Saturday, January 26, 2008

Where are your tools ?

A new year brings with itself a new hope, a revived enthusiasm to set up things in your life in order. That's exactly the purpose of this post. I intend to help some students who are willing to strengthen their programming skills this year.

I have observed that a number of students in colleges who like to program in C, C++ are a bit short on the knowledge or are in complete ignorance, of how to use tools that are used by professional programmers daily. These tools like make, gdb, prof/gprof, valgrind/Electric Fence, CVS/Subversion really help you a lot with programming projects and in fact programmers can't imagine doing their work without these tools. You seriously need them for large-scale projects, and even with smaller projects you will notice how helpful they are.

My plan in this post is to give such students a short intro to these tools and places where they can start learning these tools. And as you may have noticed, there is bias towards the Linux/UNIX environment here. That's because it's really a much more powerful environment for programming than Windows. You need tos get good in Linux/UNIX environment if you really want to learn more and better about C, C++ programming.

Note: This book, The Linux Programmers Toolbox , by John Fusco, is a must-have for all those who are looking to do some serious programming in the Linux environment, and covers all the tools I mentioned. It's very well written also.

So let's start with 'make'. When you are writing an application, you will have many source files, that roughly depict how you have broken your app into modules. Now, as will happen almost always, you will need to make changes to some module of your app to get things working, or maybe adding a new feature. Once you have made the changes you will need to recompile. This means you will recompile all your source files (in case you don't know make already) which is a waste of time and CPU resource because you changes only one or a small number of modules in your app. And, so ideally you don't need to recompile the ones you haven't changed. This is where make is so helpful and the importance increases when the size of your application's code increases. The book, C in a Nutshell, by Prinz and Crawford, is also a good resource for learning about gcc, make and gdb. You should try to use GNU make as it is the one used almost in all open-source projects. The page is, GNU make, and has documentation and other relevant information on it. Even if the documentation looks a bit heavy, make sure you do read it every once in a while to know more about the capabilities and intricacies of make, it will help you in the long run.

Now, another very essential tool, 'gdb'. gdb is the GNU debugger. For those of you who still do the debugging by using print statements, it's important you know how to use a debugger because a debugger can save you a lot of time and labour. That's because debuggers will display the values variables are having at any point in the code and so you don't have to guess which variable values to check through print statements, removing and re-writing print statements in your code again and again. Also, you can put breakpoints anywhere and let a particular section of the program run to get an idea of what's going on. Once again, the book C in a Nutshell, is a good place to learn gdb and once again the GNU page manual, gdb, is the authoritative source.
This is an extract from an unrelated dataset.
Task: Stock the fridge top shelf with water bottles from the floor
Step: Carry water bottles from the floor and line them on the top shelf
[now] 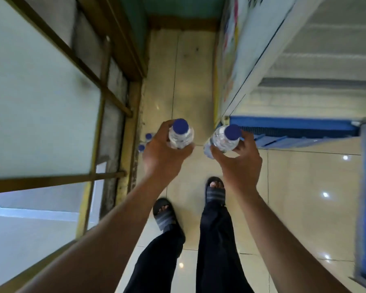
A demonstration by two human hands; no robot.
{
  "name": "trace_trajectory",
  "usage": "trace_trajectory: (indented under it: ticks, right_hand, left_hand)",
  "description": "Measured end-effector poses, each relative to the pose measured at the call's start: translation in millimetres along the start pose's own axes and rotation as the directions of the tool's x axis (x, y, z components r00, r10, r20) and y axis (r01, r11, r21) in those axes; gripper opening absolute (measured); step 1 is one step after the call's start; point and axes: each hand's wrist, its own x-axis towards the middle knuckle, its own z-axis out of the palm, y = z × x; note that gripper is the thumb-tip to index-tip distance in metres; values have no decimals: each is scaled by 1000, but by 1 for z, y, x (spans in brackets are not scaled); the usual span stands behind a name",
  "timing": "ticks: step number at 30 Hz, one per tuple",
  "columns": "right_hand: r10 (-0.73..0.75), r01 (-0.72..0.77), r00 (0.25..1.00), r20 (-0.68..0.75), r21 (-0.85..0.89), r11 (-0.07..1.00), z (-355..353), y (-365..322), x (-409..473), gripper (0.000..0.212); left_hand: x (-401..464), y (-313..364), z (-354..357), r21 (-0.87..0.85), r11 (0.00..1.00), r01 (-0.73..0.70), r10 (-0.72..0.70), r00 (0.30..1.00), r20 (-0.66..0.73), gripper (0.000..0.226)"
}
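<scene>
Above tiled floor (304,187), one water bottle (181,135) within each hand's fingers (167,127).

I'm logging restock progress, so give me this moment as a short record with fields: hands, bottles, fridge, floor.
left hand: left hand grips a blue-capped water bottle, upright
right hand: right hand grips a second blue-capped bottle, tilted
fridge: open fridge to the right; top shelf not in view
floor: more blue bottle caps low by the left wall, on the tiled floor
stance: person standing, in sandals
</scene>
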Motion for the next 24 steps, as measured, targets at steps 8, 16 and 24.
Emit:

Profilers become important when you want to improve the efficiency of your code. You need to identify the hotspots in your code, that is, the portions of your code which take up most of the execution time. Then you can think about why it's taking that much time, and try to substitute better algorithms. prof, gprof are some common profilers available on the Linux/UNIX systems. You can learn about gprof from this great doc, GNU gprof, by Jay Fenlason and Richard Stallman. This SUN doc, is also a very good one.
Let's move on to memory debuggers. Electric Fence is a memory debugger that triggers a program crash when the memory error occurs, so a debugger like gdb can be used to inspect the code that caused the error. You can learn about eFence (as it is called) on this page by the author of the software, Bruce Perens. He also points to some tools that are better than eFence, however eFence is simpler and a good starting point. 'valgrind' is actually a suite of tools that can automatically detect many memory management and threading bugs, and profile your code in detail. valgrind emulates a CPU and so really slows down your program. You can do some tuning to get a bit improved runtime with valgrind. It's heavy-weight compared to less memory-demanding tools like Purify. valgrind consists of five tools, memcheck (a memory debugging tool), cachegrind (a profiling tool which provides information on cache hit-miss and branch prediction events), callgrind (a tool that shows the call relationships and costs), massif (a space profiling tool which provides information on parts of your code that allocate memory) and helgrind (a debugging tool for threaded programs). You can download valgrind from the official site, and also find the very detailed and good manual there. Again, the manual may look heavy but you should read it.

Well, all the above tools help you with the programming logic and builds. You also need a good tool to manage your code when you are working on a considerable sized project, since you will be revising your code and you need versions of the code so that you can fall back to a code that worked. Also, in the case where you are working in a team a tool is needed that can provide safe access to code to the programmers in team, that is, one person's edits are not interrupted by other and everyone gets latest version of code. In a nutshell, you need a verison control system, like RCS, CVS, Subversion etc. RCS is probably the oldest, CVS is the most tried and tested and Subversion is the newer one with a set of exciting new functionality not in CVS. In the beginning, stages it really won't make a difference which one you pick but eventually you should use CVS or newer alternatives like Subversion. The official Subversion book is a good place for learning Subversion. Some good places to learn CVS are the cvshome.org archive, the Utah University page.

Ok, so with that I end my intro to these tools. I hope I have sparked some interest in some of you and you will go and try using these tools. And believe me, you should learn and use them because they are really necessary when you work on bigger projects. You will save a lot of time and improve your skills. Plus you will feel more like a professional programmer and that's cool, aint it ? ;-)